32 Responses to “US Bear Market Losses: $11 Trillion Dollars”

  1. Dow says:

    October 2008 – stocks just collectively jumped out a window. Fun stuff.

  2. Neal says:

    How much is left?

  3. E says:

    Someone, somewhere needs to apply this same analysis to every equity market in the world, and combine it with a similar analysis of every housing market in the world. It would be enlightening to see an analytical estimate of worldwide wealth destruction since 07.

  4. Marcus Aurelius says:

    Neal Says:
    March 9th, 2009 at 8:42 am

    How much is left?

    Being that a dollar is defined as debt backed by “the full faith and credit” of the US government – not much.

  5. Jdamon33 says:

    With incomes pretty much stagnant for 10+ years, where in the world can the avg. person save for retirement? Simmons, Sealy and Posturepedic aren’t returning much these days….

    This is the single biggest issue our country will face in the next 5 years. Where is all our wealth going?

    I want to see who the writers of the AIG CDS’s actually were to see who is receiving all our taxpayer dollars. I will bet you there are a lot of hostile foreign players involved in this and the US taxpayer would be outraged to think we bailed out multi-billion dollar sovereign wealth funds.

    BTW, to those who say we don’t manufacture anything anymore, the US is #1 in value of items manufactured, so you can’t keep harping on that fact forever.

    Problem is, we have 30% of the people in this country supporting the other 70%. I have worked every day for 20 years and when I take a day off, there are so many people not working it just amazes me.

  6. rootless_cosmopolitan says:

    11 trillion US-dollars of fictitious wealth have evaporated in the stock market alone in the credit bubble economy that is bursting now.

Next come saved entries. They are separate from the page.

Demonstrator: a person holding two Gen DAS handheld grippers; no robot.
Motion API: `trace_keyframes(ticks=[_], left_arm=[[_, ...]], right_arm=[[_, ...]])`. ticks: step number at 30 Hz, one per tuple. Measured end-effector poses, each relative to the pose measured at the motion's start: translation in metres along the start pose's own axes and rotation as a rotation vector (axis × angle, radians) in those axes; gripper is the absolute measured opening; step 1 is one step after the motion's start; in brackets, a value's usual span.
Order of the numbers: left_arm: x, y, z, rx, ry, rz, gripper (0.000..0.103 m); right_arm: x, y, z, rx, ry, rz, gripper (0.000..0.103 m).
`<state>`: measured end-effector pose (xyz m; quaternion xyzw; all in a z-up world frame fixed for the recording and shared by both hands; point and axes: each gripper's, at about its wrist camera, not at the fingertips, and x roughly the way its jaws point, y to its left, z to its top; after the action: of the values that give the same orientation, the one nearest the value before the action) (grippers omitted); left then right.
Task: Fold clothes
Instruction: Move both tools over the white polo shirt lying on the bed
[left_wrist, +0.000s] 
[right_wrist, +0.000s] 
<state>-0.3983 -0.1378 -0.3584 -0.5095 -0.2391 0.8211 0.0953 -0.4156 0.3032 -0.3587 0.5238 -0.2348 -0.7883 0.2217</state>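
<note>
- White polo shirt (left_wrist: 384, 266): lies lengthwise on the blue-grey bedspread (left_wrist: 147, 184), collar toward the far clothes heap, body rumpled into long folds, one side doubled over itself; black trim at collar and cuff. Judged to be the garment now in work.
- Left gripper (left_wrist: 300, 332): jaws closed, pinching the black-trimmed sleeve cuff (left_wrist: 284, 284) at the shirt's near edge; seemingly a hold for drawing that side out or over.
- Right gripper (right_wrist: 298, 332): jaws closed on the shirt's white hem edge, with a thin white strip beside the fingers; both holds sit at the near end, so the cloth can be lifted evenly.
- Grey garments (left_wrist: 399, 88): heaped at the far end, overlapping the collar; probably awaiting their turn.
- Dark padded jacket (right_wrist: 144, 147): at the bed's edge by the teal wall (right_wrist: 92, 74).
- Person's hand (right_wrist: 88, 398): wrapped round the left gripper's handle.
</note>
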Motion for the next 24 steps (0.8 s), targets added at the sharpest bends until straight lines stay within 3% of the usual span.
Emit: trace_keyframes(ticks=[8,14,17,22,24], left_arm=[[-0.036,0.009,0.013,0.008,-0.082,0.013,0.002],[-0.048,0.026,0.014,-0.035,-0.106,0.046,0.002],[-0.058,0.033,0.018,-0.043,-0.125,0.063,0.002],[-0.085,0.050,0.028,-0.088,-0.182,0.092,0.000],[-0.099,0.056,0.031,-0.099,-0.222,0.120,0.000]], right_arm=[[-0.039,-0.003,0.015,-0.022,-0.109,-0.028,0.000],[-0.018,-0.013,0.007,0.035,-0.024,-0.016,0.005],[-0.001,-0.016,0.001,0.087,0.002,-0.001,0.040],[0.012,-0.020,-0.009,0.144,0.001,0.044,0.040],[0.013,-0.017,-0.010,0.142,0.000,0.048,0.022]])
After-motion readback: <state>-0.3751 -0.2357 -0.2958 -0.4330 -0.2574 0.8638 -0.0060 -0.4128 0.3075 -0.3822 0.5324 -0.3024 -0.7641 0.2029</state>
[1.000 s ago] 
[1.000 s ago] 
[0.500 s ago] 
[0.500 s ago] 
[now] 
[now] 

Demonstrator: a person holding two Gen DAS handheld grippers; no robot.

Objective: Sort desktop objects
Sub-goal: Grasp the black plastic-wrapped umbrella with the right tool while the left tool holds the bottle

Add all the destruction of book value in other asset classes. I call this reality check. This is just the beginning, isn’t it? More to follow.


  7. TPC says:

    Even more astounding: $36 TRILLION in global equity –

  8. Kyle says:

    More NYT drivel regarding CNBC

    “CNBC Thrives as Hosts Deliver News With Attitude ”


    Looks like the NYT tried to jump on but will end up getting run over by the Daily Show bandwagon.

    Really starting to think them going bankrupt is a good thing….

  9. JohnnyVee says:

    Are these prices bottom-ish or tops. In other words, “to what state of affairs do we expect to recover”.

  10. KidDynamite says:

    and this is EXACTLY the problem – PAPER wealth! that’s the only wealth we had… that’s why we are f’d going forward. all the wealth we thought we had was a big pile of paper profits – and we need to stop trying to get back to that absurd high water mark in our minds.

  11. mark mchugh says:

    Sorry to post off-topic, but is anyone else experiencing a live quote freeze?

    11:00 to 11:06 so far…..

  12. DeDude says:

    I think what is lost is the illusion of wealth and economic growth. The chart on TPC’s link shows the world is back to about May 2004. My guess is that we also are back to early 2004 if you looked at total real estate values. So we had this intense run up in pretend wealth and now all that pretend wealth is gone. There has been no real growth in consumer class incomes and, therefore, no real economic (or wealth) growth since the late 90’ies. It was all a fake so some very rich people could harvest absurd amounts of money while they pretended that trickle down actually works. The people in big trouble are those consumers who spend the pretend wealth and now have to back it with real income and work.

  13. Andy Tabbo says:

    “Just a flesh wound…”

  14. Marcus Aurelius says:

    Jdamon33 Says:
    March 9th, 2009 at 9:08 am

    “…BTW, to those who say we don’t manufacture anything anymore, the US is #1 in value of items manufactured, so you can’t keep harping on that fact forever.”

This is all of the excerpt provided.